Friday, February 29, 2008

The Sixteen Pleasures - Book Review - R18

The Sixteen Pleasures By Robert Hellenga
Delta Books (Dell Publishing) 1995

This review has to be rated R18, so if any readers are under the age of 18, please STOP READING now. Thank you.
In 1524, Pietro Aretino wrote [lewd] sonnets to accompany the drawings of sixteen sexual positions by Giuliano Romano, Raphael's talented twenty-five-year-old pupil. Their collaboration produced one of history's most notorious works of erotic art.


In November 1966 (thats just over 41 years ago) the city of Florence (Firenze) in Italy was flooded. Hundreds of artworks and old books were damaged and destroyed, and many others were saved.

This novel is about Margot Harington who went to Italy as soon as she heard about the flooding, as a "mud angel" to help save the books in a small convent. Margot was a book conservator. That was her speciality. She was assigned to a small Catholic Carmelite convent with a small library. Some of the books were damaged beyond repair, and others were saved. Still others were damaged but salvageable. Together Margot and the nuns worked to save as many books as they could. One of the first tasks to be done was to slip pieces of tissue or toilet paper in between every single leaf of every single wet book. A very time consuming task. The tissues would draw out the water from the book pages. Margot also re-bound and re-covered some of the books as well.
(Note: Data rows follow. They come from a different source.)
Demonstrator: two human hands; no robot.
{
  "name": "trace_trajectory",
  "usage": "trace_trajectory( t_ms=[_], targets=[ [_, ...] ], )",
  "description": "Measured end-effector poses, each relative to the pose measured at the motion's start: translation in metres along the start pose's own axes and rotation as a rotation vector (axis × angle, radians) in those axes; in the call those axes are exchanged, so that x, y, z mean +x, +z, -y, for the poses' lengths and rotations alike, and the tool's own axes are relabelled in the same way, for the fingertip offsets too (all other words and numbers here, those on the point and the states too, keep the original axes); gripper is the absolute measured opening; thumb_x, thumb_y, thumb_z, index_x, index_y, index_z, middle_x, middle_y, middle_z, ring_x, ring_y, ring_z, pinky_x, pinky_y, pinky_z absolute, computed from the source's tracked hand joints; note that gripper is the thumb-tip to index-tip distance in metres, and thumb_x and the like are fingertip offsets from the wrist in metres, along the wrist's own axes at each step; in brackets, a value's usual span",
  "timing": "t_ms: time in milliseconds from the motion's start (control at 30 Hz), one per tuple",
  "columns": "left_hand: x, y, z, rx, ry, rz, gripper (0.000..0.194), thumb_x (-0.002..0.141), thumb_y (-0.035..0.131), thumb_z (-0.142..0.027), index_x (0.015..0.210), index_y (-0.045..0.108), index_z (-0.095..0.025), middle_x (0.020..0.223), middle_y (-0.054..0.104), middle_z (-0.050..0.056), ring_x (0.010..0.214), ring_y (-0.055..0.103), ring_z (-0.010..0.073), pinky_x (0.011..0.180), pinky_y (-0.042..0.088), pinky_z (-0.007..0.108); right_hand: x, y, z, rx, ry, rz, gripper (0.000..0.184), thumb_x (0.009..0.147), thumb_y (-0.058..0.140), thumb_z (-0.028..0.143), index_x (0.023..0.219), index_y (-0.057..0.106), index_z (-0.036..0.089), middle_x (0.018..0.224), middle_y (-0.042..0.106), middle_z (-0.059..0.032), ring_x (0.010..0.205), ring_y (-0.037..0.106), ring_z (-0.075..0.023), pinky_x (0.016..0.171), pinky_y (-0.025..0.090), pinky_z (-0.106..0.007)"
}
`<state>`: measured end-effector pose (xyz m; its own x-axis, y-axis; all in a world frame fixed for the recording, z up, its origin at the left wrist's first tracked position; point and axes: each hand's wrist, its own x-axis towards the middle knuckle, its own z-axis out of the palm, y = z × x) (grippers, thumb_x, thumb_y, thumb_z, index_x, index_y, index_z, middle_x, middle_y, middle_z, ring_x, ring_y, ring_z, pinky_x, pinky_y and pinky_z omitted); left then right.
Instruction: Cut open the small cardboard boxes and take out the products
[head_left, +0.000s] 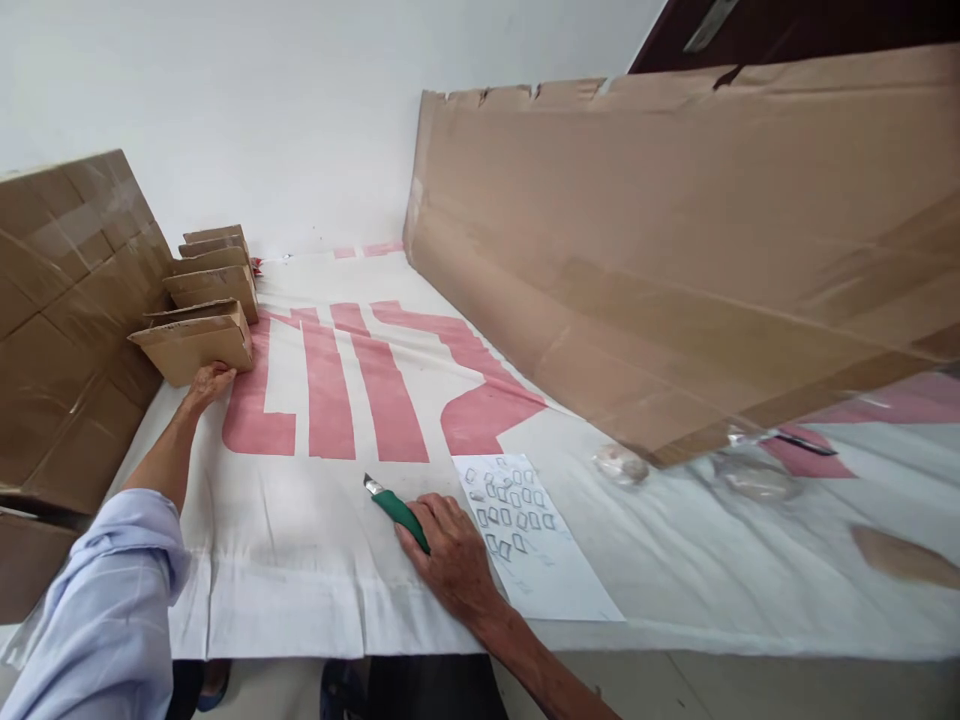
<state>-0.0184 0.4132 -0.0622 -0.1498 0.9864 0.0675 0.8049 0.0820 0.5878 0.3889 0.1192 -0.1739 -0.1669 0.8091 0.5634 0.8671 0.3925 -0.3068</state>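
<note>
My left hand reaches to the left side of the table and grips the lower edge of a small open cardboard box, its fingertips closed at the bottom. The far side of that box is out of sight. In my right hand, closed around its handle, is a green utility knife. The metal blade points up and to the left, above the white cloth. Just right of the right hand lies a white paper sheet with rows of small drawn outlines.
More small cardboard boxes stand in a row behind the gripped one. Large taped cartons are stacked at the left. A big cardboard sheet leans across the right. A clear tape roll and a dark pen-like object lie below it.
</note>
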Motion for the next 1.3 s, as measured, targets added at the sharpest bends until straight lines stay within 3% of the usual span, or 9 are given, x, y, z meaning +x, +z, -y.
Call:
trace_trajectory(
  t_ms=[200, 300, 433, 600, 733, 800, 900, 1133, 1300],
  targets=[
    [-0.034, -0.013, -0.019, -0.015, 0.195, 0.131, 0.049, 0.094, 0.078, -0.041, 0.137, 0.068, -0.018, 0.143, 0.070, 0.016, 0.132, 0.067, 0.0346, 0.112, 0.055, 0.054, 0.003, 0.001, 0.002, -0.015, -0.024, -0.023, 0.013, 0.108, 0.054, 0.027, 0.101, 0.064, 0.022, 0.095, 0.065, -0.0075, 0.090, 0.058, -0.0261, 0.079, 0.045, -0.038],
    [-0.081, -0.022, -0.023, 0.012, 0.281, 0.155, 0.064, 0.086, 0.079, -0.039, 0.145, 0.065, -0.019, 0.149, 0.068, 0.017, 0.141, 0.061, 0.0403, 0.118, 0.051, 0.056, 0.001, 0.002, 0.002, -0.011, -0.052, -0.051, 0.018, 0.110, 0.051, 0.029, 0.101, 0.064, 0.021, 0.095, 0.065, -0.0078, 0.089, 0.058, -0.0257, 0.079, 0.045, -0.038],
    [-0.166, -0.045, -0.017, 0.074, 0.339, 0.163, 0.073, 0.083, 0.081, -0.032, 0.152, 0.060, -0.021, 0.160, 0.060, 0.015, 0.148, 0.056, 0.0371, 0.126, 0.044, 0.053, -0.008, 0.005, -0.001, -0.003, -0.102, -0.085, 0.026, 0.112, 0.047, 0.036, 0.101, 0.066, 0.022, 0.092, 0.066, -0.0085, 0.090, 0.059, -0.0271, 0.081, 0.045, -0.039],
    [-0.263, -0.121, -0.002, 0.168, 0.316, 0.132, 0.095, 0.077, 0.091, -0.032, 0.161, 0.049, -0.029, 0.171, 0.046, 0.014, 0.157, 0.044, 0.0381, 0.129, 0.036, 0.058, -0.015, 0.007, -0.009, 0.002, -0.173, -0.070, 0.030, 0.111, 0.048, 0.043, 0.099, 0.066, 0.022, 0.090, 0.067, -0.0097, 0.087, 0.059, -0.0290, 0.080, 0.045, -0.040],
    [-0.307, -0.199, 0.015, 0.464, 0.253, 0.201, 0.111, 0.070, 0.093, -0.026, 0.166, 0.039, -0.031, 0.175, 0.038, 0.016, 0.163, 0.033, 0.0411, 0.127, 0.035, 0.063, -0.017, 0.006, -0.010, -0.015, -0.201, -0.084, 0.028, 0.110, 0.049, 0.041, 0.099, 0.066, 0.021, 0.088, 0.066, -0.0091, 0.086, 0.058, -0.0296, 0.079, 0.044, -0.040],
    [-0.316, -0.228, 0.028, 0.634, 0.158, 0.266, 0.119, 0.066, 0.092, -0.019, 0.169, 0.033, -0.031, 0.177, 0.034, 0.018, 0.163, 0.030, 0.0433, 0.124, 0.038, 0.065, -0.017, 0.007, -0.010, -0.022, -0.204, -0.094, 0.027, 0.109, 0.050, 0.040, 0.098, 0.066, 0.021, 0.087, 0.066, -0.0087, 0.086, 0.058, -0.0294, 0.080, 0.044, -0.040],
    [-0.316, -0.253, 0.048, 0.849, 0.054, 0.340, 0.132, 0.056, 0.089, -0.007, 0.171, 0.027, -0.031, 0.178, 0.032, 0.022, 0.162, 0.030, 0.0464, 0.116, 0.044, 0.068, -0.017, 0.012, -0.011, -0.021, -0.191, -0.100, 0.026, 0.108, 0.052, 0.039, 0.097, 0.066, 0.021, 0.087, 0.066, -0.0087, 0.085, 0.058, -0.0284, 0.080, 0.045, -0.040],
    [-0.297, -0.270, 0.088, 0.967, 0.168, 0.368, 0.104, 0.069, 0.072, -0.008, 0.167, 0.040, -0.021, 0.172, 0.042, 0.026, 0.154, 0.043, 0.0476, 0.109, 0.047, 0.062, -0.015, 0.016, -0.009, -0.025, -0.114, -0.061, 0.023, 0.106, 0.053, 0.038, 0.097, 0.067, 0.022, 0.092, 0.068, -0.0097, 0.091, 0.058, -0.0283, 0.082, 0.044, -0.039],
    [-0.288, -0.275, 0.089, 0.860, 0.240, 0.369, 0.092, 0.072, 0.071, -0.014, 0.160, 0.049, -0.015, 0.169, 0.048, 0.021, 0.154, 0.044, 0.0458, 0.114, 0.045, 0.057, -0.013, 0.016, -0.007, -0.032, -0.074, -0.024, 0.020, 0.105, 0.055, 0.035, 0.095, 0.067, 0.023, 0.093, 0.067, -0.0095, 0.093, 0.057, -0.0279, 0.083, 0.043, -0.039]
  ],
)
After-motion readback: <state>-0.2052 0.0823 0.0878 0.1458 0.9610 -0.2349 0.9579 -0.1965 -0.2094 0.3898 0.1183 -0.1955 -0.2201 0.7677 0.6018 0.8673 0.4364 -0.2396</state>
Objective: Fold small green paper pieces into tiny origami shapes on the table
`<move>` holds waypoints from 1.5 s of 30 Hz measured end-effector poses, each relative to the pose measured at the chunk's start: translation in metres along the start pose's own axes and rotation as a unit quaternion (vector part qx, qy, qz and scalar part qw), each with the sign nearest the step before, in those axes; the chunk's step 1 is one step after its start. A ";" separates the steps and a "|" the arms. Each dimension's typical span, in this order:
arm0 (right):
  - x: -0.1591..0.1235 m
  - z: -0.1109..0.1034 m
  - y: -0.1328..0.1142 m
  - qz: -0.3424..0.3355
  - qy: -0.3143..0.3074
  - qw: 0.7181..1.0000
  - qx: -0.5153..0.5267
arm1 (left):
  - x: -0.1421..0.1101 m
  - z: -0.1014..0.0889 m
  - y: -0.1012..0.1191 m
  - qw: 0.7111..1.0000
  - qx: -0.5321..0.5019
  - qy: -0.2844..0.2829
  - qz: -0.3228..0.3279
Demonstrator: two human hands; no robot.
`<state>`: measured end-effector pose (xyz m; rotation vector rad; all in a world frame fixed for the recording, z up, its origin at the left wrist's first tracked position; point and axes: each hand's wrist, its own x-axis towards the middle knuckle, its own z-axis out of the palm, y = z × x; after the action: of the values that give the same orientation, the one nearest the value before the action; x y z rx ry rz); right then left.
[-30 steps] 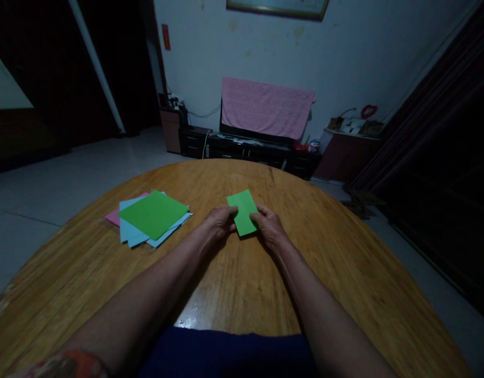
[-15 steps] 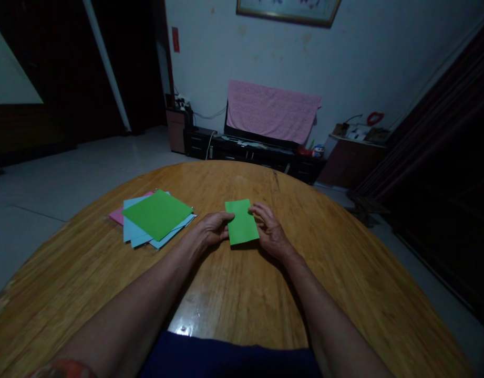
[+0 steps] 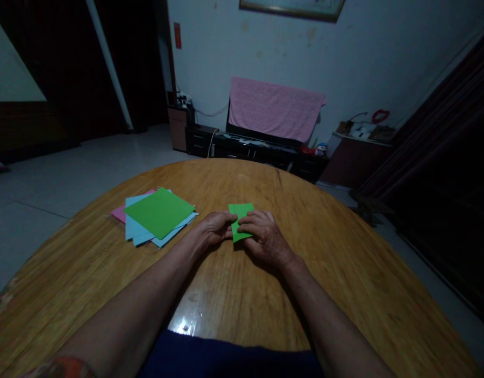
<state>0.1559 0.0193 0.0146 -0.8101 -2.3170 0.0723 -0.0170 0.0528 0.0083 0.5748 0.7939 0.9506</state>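
A small green sheet of paper [image 3: 242,209] is held just above the wooden table, between my two hands. My left hand [image 3: 218,227] pinches its left edge, thumb on top and fingers underneath. Over the right part of the sheet lies my right hand [image 3: 265,235], its fingers across the front and its thumb partly hidden, gripping the paper. To the left rests a fanned stack of coloured paper, with a larger green sheet [image 3: 160,212] on top, light blue sheets [image 3: 136,229] below it and a pink sheet [image 3: 119,212] at the edge.
The round wooden table [image 3: 324,273] fills the foreground. Beyond its far edge stand a low black cabinet [image 3: 234,149] and a screen draped with a pink cloth [image 3: 275,110]. A side cabinet [image 3: 352,157] with odds and ends is at the right.
My right hand has moved left, its fingers now lying across the green paper rather than at its right edge. My left hand keeps its pinch. The view has shifted slightly.
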 end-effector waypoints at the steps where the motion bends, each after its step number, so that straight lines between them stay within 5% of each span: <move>1: 0.000 0.000 0.000 0.005 0.000 1.000 0.006 | -0.002 0.000 0.001 1.000 0.011 0.001 0.002; 13: 0.003 -0.001 0.000 0.069 -0.007 0.996 0.063 | -0.007 0.003 -0.002 0.989 0.126 -0.058 0.058; 18: 0.004 0.002 0.004 0.160 0.077 0.979 0.102 | -0.007 0.002 -0.004 0.983 0.142 -0.099 0.055; 24: 0.008 -0.001 0.010 0.152 0.139 0.975 0.080 | -0.005 -0.001 -0.007 0.977 0.166 -0.125 0.045; 34: 0.010 0.002 0.017 0.222 0.154 0.949 0.164 | -0.012 0.006 -0.006 0.973 0.186 -0.126 0.043; 45: 0.009 -0.004 0.015 0.210 0.131 0.963 0.108 | -0.020 0.014 -0.007 0.975 0.164 -0.067 0.134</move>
<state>0.1607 0.0363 0.0189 -1.1117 -1.8229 0.3738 -0.0088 0.0303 0.0181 1.0430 0.7683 1.0196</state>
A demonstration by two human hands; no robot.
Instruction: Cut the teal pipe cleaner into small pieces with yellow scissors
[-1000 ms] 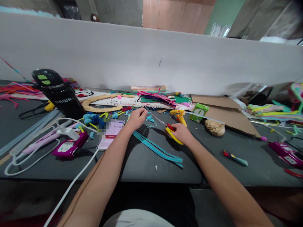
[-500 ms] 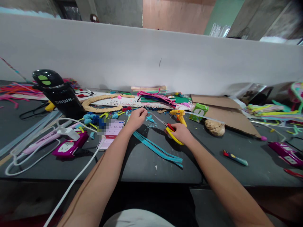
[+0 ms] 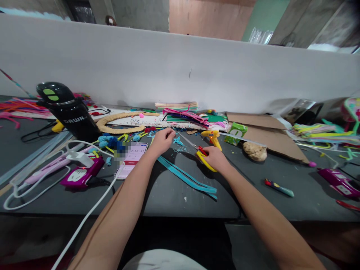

While Margot is at this convent, the nuns discover a book of erotic drawings. This book had been bound together with a Roman [Catholic] Missal and Prayer Book. The erotic art book is called I Sonetti Lussuriosi di Pietro Aretino. The Sensuous Sonnets of Pietro Aretino. The practice of binding two books together was not uncommon in the early Middle Ages, but was unheard of by the seventeenth century.

Aretino's "Sonnetti Lussuriosi" were composed after he first viewed Giulio Romano's drawings, and were later compiled into a printed edition with Raimondi's splendid engravings. All except a very few copies of this book were promptly burned by the Church. No surviving complete copy is known to exist.

The Bishop of Florence claims that the book should be taken to the local Diocese office for safekeeping. Margot feels that the book belongs to the convent and that they should benefit from the sale of the book, not the bishop. Margot spends several weeks rebinding and recovering the book. She also asks another art restorer to sell the book to a book seller. But when the book sellers offer is only a few thousand dollars, Margot changes her mind and says the book is not for sale. She knows that such a rare book should bring a lot more money in the market. So Margot steals the book, takes it to Switzerland (without an export license) and sells it through Christies. She makes almost a quarter million dollars, and after taking off her 10% commission, the rest goes into a trust fund for the women at the convent, and then finally she returns home to America.

I liked this book. Margot does other things as well such as sleeping with a married man, but none of that was as interesting as the conservation details. If you truly like the arts of the book, then you should read this novel.